AIM OF THE EXERCISE: Start at the line in the entries below that contains "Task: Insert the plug", stop at the line that contains "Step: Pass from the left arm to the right", and output exactly the lines in that span, both ends included.

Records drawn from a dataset
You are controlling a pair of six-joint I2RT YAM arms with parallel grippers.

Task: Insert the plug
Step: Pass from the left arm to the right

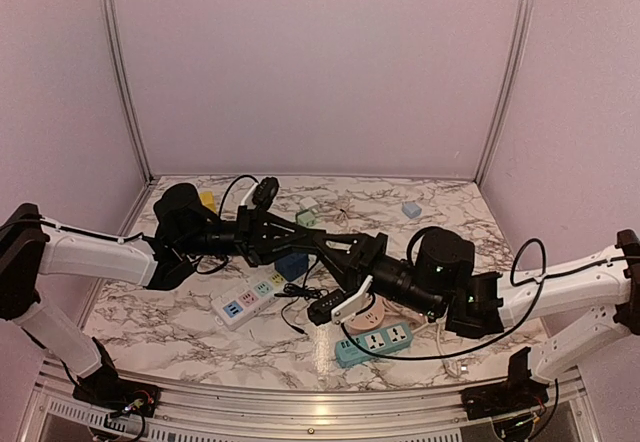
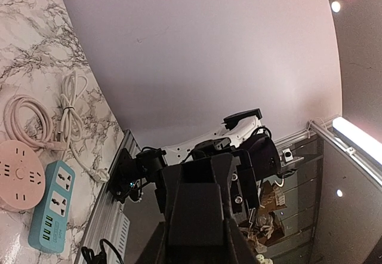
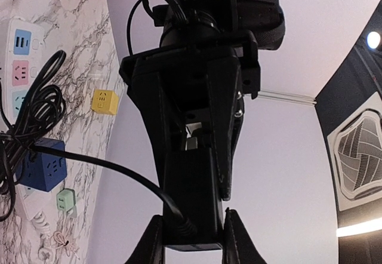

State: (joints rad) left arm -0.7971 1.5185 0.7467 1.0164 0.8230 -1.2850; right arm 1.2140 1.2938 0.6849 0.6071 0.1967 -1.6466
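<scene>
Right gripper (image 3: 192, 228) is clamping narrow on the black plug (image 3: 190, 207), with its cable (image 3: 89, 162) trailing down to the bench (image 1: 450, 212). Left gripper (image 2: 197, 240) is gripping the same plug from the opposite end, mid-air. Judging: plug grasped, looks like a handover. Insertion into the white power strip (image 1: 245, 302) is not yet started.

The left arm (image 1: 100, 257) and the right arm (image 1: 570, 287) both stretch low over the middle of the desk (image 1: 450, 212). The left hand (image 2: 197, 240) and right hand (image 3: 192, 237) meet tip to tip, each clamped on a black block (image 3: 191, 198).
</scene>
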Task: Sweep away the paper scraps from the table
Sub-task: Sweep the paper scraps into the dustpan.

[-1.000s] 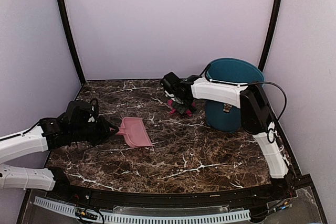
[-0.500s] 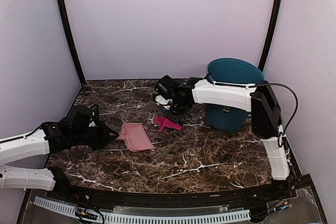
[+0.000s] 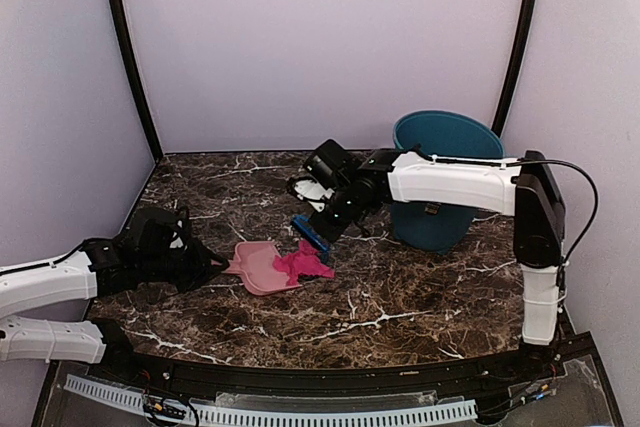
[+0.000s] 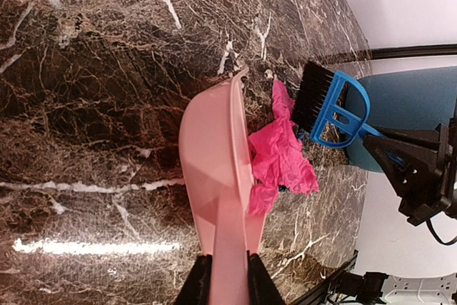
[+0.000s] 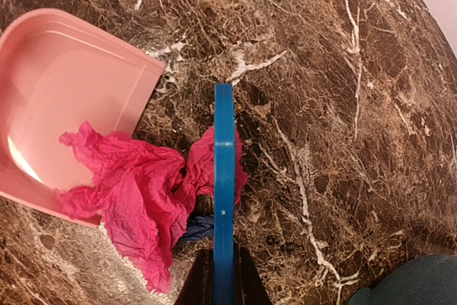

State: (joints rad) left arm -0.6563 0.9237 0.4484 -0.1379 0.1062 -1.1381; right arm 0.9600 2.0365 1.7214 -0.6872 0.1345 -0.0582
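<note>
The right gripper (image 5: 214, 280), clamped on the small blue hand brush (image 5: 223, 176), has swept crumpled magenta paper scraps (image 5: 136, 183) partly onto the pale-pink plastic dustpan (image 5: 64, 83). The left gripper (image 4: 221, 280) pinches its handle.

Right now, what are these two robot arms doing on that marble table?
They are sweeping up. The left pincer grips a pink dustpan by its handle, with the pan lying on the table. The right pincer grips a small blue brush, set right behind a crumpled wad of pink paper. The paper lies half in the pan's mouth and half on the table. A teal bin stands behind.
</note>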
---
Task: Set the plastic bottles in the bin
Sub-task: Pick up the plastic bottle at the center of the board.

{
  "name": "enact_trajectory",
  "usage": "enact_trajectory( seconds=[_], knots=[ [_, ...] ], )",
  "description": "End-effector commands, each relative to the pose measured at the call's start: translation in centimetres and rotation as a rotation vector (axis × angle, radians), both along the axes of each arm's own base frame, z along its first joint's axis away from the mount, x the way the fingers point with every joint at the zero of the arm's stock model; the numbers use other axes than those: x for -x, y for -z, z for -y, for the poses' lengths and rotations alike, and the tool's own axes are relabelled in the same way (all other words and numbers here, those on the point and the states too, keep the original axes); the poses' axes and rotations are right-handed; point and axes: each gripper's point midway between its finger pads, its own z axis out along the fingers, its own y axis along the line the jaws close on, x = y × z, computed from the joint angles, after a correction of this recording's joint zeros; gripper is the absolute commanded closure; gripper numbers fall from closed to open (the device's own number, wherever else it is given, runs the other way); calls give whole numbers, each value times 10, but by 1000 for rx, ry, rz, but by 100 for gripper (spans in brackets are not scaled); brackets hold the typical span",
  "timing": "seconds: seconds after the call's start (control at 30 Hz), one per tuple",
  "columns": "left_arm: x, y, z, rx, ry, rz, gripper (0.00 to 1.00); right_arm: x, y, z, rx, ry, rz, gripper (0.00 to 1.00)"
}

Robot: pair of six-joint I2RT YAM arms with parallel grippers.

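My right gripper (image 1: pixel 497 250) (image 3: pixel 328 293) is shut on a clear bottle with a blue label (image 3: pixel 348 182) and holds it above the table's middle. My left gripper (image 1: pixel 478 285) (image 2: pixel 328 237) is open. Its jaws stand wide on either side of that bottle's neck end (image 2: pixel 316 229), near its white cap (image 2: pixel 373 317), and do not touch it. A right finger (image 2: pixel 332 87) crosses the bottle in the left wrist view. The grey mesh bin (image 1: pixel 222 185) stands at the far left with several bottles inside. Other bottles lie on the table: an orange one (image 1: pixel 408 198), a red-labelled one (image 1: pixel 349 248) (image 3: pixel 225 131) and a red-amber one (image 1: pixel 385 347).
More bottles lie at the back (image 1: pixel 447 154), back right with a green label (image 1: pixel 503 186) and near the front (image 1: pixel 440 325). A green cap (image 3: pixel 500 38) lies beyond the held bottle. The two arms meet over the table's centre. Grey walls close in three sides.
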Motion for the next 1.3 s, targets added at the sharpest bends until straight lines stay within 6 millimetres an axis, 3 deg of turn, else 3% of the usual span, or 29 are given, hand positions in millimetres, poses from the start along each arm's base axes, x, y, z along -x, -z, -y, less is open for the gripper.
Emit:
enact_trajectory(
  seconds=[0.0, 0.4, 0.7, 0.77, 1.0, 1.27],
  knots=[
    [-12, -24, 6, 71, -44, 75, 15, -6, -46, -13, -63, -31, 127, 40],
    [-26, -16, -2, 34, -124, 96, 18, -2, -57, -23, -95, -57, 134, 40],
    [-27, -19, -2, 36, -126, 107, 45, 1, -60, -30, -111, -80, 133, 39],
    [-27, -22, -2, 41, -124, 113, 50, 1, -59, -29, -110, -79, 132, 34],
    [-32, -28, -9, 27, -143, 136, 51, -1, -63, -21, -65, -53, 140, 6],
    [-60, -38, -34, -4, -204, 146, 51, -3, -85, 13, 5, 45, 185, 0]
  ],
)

REPLY:
Task: Insert the plug
Step: Pass from the left arm to the right

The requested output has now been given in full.